カタログには載っていないEOS R5/R6の差
ここから先は、チョイと条件付きのインプレッションになるので注意してほしい。動体撮影に関しては使用レンズがほぼ「RF800mm F11 IS STM」と「RF600mm F11 IS STM」に限られているからだ。つまり、一種“特殊なレンズ”による撮影時使用感、およびAF雑感になってしまう。基本的には、発表されている注釈以外は「同じように使える」はずの超望遠単焦点レンズなのだけど、ひょっとしたら他の一般的なRFレンズで撮影したときとは細かな挙動が異なることがあるのかもしれない。
で、EOS R5とEOS R6で何が違ったのかというと、動体に対するAFの追従性だ。両者、AF性能に差はないはずなのだけど、実際には違った。EOS R5の方が動体追従とピントの精度に関し確実性が上だったのだ。

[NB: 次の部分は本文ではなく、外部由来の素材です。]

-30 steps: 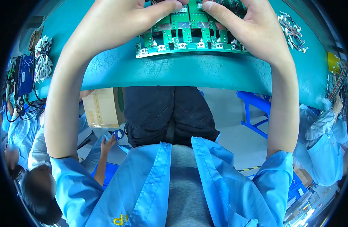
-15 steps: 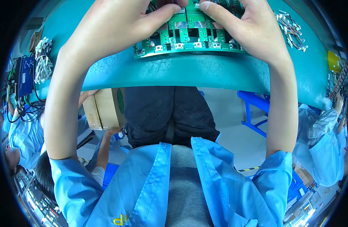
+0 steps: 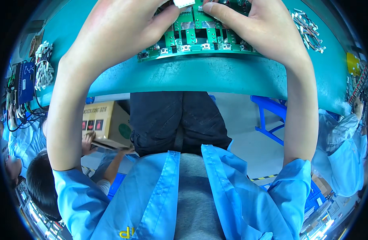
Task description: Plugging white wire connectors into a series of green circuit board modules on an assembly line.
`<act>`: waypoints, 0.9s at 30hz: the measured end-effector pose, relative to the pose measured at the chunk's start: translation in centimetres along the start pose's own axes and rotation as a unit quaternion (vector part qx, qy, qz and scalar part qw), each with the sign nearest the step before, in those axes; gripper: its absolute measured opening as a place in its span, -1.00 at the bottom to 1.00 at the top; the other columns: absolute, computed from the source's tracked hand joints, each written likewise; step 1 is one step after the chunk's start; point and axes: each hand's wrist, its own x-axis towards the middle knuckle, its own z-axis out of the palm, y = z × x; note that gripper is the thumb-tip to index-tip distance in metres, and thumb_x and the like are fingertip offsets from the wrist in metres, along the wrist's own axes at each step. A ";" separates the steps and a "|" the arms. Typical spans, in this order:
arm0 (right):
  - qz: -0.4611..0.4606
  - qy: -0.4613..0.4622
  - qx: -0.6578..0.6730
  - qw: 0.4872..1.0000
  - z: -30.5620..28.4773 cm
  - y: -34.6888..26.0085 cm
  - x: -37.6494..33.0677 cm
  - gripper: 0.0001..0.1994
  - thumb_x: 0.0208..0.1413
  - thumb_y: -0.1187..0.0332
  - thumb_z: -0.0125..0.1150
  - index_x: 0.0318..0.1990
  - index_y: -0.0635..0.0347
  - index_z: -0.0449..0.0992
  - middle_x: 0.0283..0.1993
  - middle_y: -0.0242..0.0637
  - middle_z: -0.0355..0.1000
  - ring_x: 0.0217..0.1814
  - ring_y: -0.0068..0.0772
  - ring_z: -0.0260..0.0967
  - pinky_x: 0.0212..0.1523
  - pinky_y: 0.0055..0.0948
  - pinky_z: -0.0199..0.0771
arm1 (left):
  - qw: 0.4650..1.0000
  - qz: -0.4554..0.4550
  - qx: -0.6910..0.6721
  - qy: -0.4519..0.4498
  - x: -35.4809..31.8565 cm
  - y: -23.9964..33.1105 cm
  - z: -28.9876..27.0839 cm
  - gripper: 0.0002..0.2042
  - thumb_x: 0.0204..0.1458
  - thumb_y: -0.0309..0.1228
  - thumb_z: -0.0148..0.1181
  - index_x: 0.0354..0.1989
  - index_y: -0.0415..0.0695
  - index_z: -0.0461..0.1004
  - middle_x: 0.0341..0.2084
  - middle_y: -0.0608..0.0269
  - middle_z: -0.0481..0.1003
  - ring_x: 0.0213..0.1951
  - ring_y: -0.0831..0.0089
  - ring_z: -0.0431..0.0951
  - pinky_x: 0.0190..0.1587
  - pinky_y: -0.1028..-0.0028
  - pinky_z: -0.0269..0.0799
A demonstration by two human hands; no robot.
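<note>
A green circuit board panel point(image 3: 188, 37) with cut-out gaps and a row of small push buttons lies on the teal bench mat at the top of the view. My left hand point(image 3: 132, 28) is over its left part, the thumb bent in against a white plug connector point(image 3: 184, 3), which it appears to pinch. From the right, my right hand point(image 3: 256, 30) reaches over the board, its thumb tip close to a small white connector on it. The fingers of both hands are largely hidden or cut off by the top edge, and what the right one pinches cannot be made out.
Bundles of white-plugged cables lie on the mat at left point(image 3: 44, 66) and right point(image 3: 308, 32). A blue device point(image 3: 25, 82) with black cables stands far left. Below the bench, a co-worker handles a cardboard box point(image 3: 106, 124); a blue stool point(image 3: 268, 116) stands right.
The white connector by my left thumb has come into view as the thumb drew back a little. The board shifted slightly left. The co-worker's box has turned and tilted.
</note>
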 end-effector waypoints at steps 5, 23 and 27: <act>0.022 -0.024 -0.015 0.999 -0.3 -0.6 0.1 -0.93 0.08 0.44 0.27 -0.37 0.23 0.52 -0.07 -0.29 0.47 -0.05 -0.29 0.33 0.23 -0.25 0.10 | 1.000 0.019 -0.023 0.002 0.4 1.1 -0.4 -0.83 -0.18 -0.66 0.26 -0.36 -0.22 0.49 -0.46 0.16 0.51 -0.43 0.18 0.46 -0.30 0.34 0.38; -0.294 0.091 -0.108 0.945 1.4 1.9 0.5 -0.90 0.02 0.49 0.24 -0.34 0.11 0.44 -0.25 -0.37 0.32 -0.21 -0.32 0.22 0.14 -0.25 0.03 | 0.964 -0.132 -0.230 0.034 0.5 3.3 -0.3 -0.87 -0.08 -0.64 0.24 -0.35 -0.16 0.55 -0.38 0.27 0.52 -0.28 0.30 0.42 -0.11 0.37 0.31; -0.324 0.090 -0.081 0.938 1.8 1.9 0.8 -0.90 0.02 0.49 0.23 -0.35 0.11 0.42 -0.27 -0.38 0.32 -0.24 -0.33 0.20 0.11 -0.25 0.03 | 0.961 -0.134 -0.241 0.012 0.3 2.8 -0.3 -0.90 -0.05 -0.61 0.23 -0.35 -0.15 0.55 -0.39 0.28 0.52 -0.22 0.31 0.39 -0.03 0.35 0.25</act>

ただし、これは、近距離を縦横無尽に飛び回るウミネコを追いかけての印象である。一口に「動体」とはいっても、非常に難度の高い被写体および条件であるといっていい。もちろん、ホバリングに近い動きを撮っての判断ではなく、けっこうなスピードで遠近さまざまな距離を行き来する姿を追いかけ続けるという“悪条件下”における印象なので、かなり厳しい見方になっていると思う。
一方、被写体認識の能力や傾向に差はなさそうだ。EOS R5とEOS R6の被写体認識AFは、人間の「瞳」「顔」「頭部」、動物(犬、猫、鳥)の「瞳」「顔」「全身」を認識するもので、その動作は他社との比較でもかなりイケている。とりわけ、煩雑な背景を背負っている小さな被写体をピタリと認識する能力は随一といってもいいだろう。

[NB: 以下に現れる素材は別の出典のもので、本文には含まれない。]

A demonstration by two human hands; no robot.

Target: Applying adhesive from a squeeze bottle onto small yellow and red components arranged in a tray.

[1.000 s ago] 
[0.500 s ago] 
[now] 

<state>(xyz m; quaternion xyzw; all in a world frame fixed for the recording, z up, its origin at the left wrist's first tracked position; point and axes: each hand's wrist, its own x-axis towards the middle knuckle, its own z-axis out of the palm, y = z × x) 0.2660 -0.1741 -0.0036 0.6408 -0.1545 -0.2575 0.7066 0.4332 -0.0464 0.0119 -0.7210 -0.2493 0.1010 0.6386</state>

「動物優先」設定でも「人」の検出を行ってくれたり、動物優先では「犬、猫、鳥」以外のモノ(昆虫など)でも過不足なく認識を行うことがまぁまぁ見られるなど、被写体認識の動作に係る「認識する、しない」の線引きがイイ具合に緩いのも、実際に使ってみりゃわかるけどかなりイイ。「そうそう、写真ってのは0か1かのデジタルじゃなくアナログであるべきもの。わかってるじゃん!!」って感じなのだ。このあたりのまとめ方は、まさしくキヤノンならではの絶妙なサジ加減を感じさせる部分であり、さらにそんな被写体認識機能を100%活かしながら動体をキッチリ捉えられるカメラに仕立てられているのがEOS R5とEOS R6である。その実力は、ミラーレス機トップレベルだ。

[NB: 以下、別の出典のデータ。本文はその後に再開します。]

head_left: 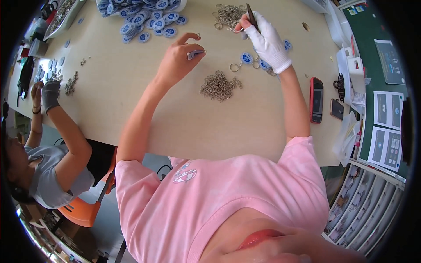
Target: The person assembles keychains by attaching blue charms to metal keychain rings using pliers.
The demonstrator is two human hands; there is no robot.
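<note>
Left hand, bare, is pinching a small blue-and-white tag between thumb and fingertips, grip clamped on it, lifting it just clear of the worktop so the ring end is free to work on. Right hand, in a white glove, is closing its grip on a dark slim tool, tip pointing up toward the far edge, over a heap of metal rings.

A second pile of rings is lying mid-worktop, between both forearms, within easy reach. Finished round blue tags on rings are resting just beside the gloved wrist. A large heap of blue tags is sitting at the far edge.

Worktop is pale, plain board. A red phone is lying toward the right edge. Another person's gloved hand is working at the left edge. Printed sheets are lying on a green surface to the right.
</note>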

ひとことで評するならば、キヤノンのミラーレス機がついにここまで来た!ということになろうか。そう考えるとジツに感慨深いものがある。これまでのEOS Rとはカンペキにベツモノであるし、しかもEOS R5は一眼レフ「EOS 5D(s)」や「EOS 5D Mark IV」を悪気なく潰す身内の刺客にもなっている(個人的見解です)。よくぞそこに踏み込んだ! でも、どうせなら、これ、3年前に見せてもらいたかったような気がするなぁ。無論、出し惜しみをしていたわけじゃないのだろうけれど……。